What's next? Trends and limitations

If we look at the next 5-10 years, the trend will be towards further decentralization and “smart” integration. IoT-based systems that balance the flow of several gases (oxygen, nitrogen, argon) between different workshops or even neighboring plants in real time. Something like energy networks, but for process gases. This will raise the overall efficiency of resource use at the industrial site to a new level.

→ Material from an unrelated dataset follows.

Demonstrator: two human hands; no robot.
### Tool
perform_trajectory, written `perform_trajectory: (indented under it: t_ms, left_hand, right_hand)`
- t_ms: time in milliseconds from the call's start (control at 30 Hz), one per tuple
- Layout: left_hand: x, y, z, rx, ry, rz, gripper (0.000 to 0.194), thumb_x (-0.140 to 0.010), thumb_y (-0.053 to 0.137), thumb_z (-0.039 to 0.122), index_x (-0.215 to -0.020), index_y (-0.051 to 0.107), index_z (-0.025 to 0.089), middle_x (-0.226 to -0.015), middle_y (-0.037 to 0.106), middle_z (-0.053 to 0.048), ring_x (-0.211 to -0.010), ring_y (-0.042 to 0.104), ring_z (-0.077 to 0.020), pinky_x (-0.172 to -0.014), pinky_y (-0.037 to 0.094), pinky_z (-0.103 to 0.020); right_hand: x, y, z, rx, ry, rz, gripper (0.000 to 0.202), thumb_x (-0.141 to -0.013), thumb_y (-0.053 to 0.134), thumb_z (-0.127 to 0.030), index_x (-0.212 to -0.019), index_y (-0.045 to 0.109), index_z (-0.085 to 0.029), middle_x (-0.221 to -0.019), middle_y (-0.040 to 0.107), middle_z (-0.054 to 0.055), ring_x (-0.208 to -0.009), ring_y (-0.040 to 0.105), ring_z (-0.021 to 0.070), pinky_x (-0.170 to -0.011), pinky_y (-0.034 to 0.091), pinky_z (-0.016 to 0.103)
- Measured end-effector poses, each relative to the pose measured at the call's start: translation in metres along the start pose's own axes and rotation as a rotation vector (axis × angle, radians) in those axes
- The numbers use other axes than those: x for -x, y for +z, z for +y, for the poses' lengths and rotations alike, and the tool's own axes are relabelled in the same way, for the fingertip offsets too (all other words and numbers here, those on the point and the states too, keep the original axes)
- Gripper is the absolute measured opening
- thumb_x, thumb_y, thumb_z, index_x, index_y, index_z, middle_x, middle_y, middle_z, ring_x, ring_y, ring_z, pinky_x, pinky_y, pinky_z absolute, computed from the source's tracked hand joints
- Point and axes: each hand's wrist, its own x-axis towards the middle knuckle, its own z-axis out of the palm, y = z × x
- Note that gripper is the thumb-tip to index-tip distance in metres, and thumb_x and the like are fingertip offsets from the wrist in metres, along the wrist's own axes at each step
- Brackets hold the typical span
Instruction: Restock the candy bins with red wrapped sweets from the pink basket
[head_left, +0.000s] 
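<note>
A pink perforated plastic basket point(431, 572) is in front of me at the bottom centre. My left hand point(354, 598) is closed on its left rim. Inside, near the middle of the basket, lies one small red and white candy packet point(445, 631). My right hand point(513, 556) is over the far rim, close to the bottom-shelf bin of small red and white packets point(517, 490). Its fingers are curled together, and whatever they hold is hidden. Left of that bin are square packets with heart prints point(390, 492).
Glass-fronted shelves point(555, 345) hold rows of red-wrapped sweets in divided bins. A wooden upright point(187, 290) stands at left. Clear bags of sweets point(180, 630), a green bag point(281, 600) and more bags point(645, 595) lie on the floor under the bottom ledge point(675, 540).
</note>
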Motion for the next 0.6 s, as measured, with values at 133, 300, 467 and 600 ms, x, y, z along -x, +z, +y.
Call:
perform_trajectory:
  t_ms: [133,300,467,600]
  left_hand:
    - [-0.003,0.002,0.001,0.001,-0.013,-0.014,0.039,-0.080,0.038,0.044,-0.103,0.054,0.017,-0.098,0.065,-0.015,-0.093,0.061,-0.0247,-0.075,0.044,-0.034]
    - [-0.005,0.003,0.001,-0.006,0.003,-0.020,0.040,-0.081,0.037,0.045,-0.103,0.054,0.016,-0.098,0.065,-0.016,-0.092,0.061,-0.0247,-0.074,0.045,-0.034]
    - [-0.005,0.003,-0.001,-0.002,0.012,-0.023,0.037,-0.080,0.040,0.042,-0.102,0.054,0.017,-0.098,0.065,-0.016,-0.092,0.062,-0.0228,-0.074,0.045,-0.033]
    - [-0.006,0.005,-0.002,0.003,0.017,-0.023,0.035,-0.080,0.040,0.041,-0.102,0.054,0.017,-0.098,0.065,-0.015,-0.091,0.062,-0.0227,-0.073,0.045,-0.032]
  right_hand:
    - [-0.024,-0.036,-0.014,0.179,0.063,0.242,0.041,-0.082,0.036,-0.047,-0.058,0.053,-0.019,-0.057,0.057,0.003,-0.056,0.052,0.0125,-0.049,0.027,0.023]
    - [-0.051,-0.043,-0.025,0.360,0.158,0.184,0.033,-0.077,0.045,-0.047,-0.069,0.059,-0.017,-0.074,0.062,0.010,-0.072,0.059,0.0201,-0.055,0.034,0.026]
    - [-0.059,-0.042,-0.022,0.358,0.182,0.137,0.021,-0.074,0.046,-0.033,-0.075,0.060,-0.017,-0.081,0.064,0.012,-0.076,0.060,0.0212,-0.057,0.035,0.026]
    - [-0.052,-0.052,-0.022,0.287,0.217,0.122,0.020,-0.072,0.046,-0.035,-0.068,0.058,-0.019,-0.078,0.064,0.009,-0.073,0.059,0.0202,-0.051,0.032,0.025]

But there are also serious limitations. The first is safety. Oxygen is a dangerous oxidizing agent. Any system for its disposal, especially with the use of compressors and complex fittings, requires impeccable design in terms of explosion safety. The second is economic volatility. Today it is profitable to supply oxygen to a neighboring plant, and tomorrow it will close or switch to another technology. Therefore, modern projects include the possibility of redirecting flows or even changing the final product (for example, from gaseous to liquid for longer-distance logistics).

As a result, answering the question from the title: yes, there is innovation. But they are not so much about creating something fundamentally new from scratch, but about flexible, pragmatic and systematic application of known technologies to solve specific industrial problems. And the drivers here are precisely those teams that are deeply immersed in the technological processes of their clients, are ready for iterations and are not afraid of non-standard solutions. Like those mentioned above. This is, in my opinion, the main Chinese know-how in this seemingly narrow area.